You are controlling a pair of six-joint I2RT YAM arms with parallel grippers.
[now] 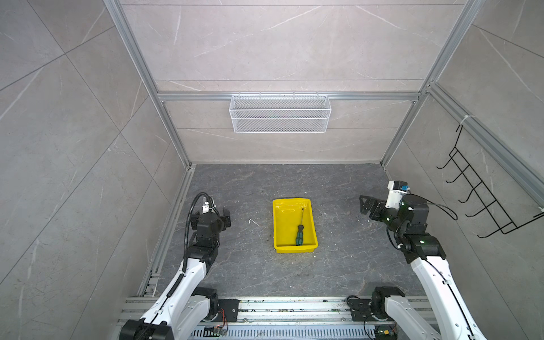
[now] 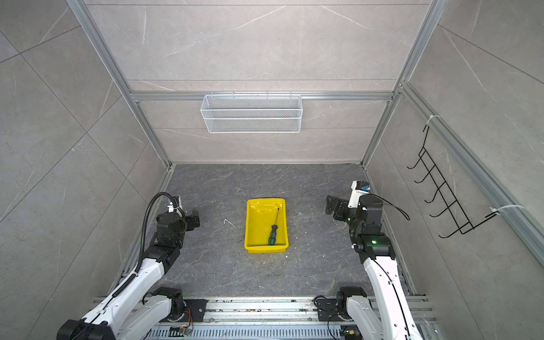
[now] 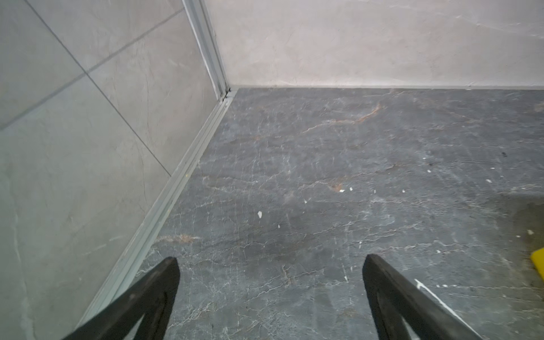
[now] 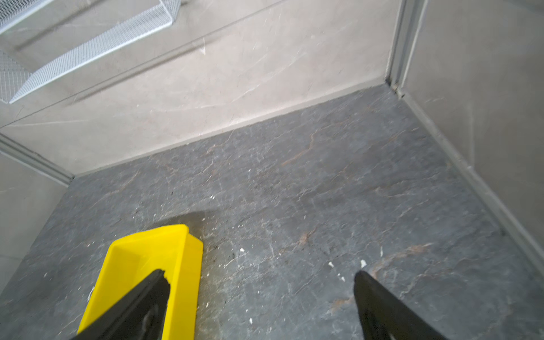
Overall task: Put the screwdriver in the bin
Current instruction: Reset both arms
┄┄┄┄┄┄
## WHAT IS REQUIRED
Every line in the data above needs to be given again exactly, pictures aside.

## REPLY TO THE EXERCISE
You are controlling a pair of six-joint I2RT YAM arms with parallel grippers.
[now] 
[now] 
[now] 
[now] 
Overall task: Put the screwdriver in the bin
Current instruction: Reset both arms

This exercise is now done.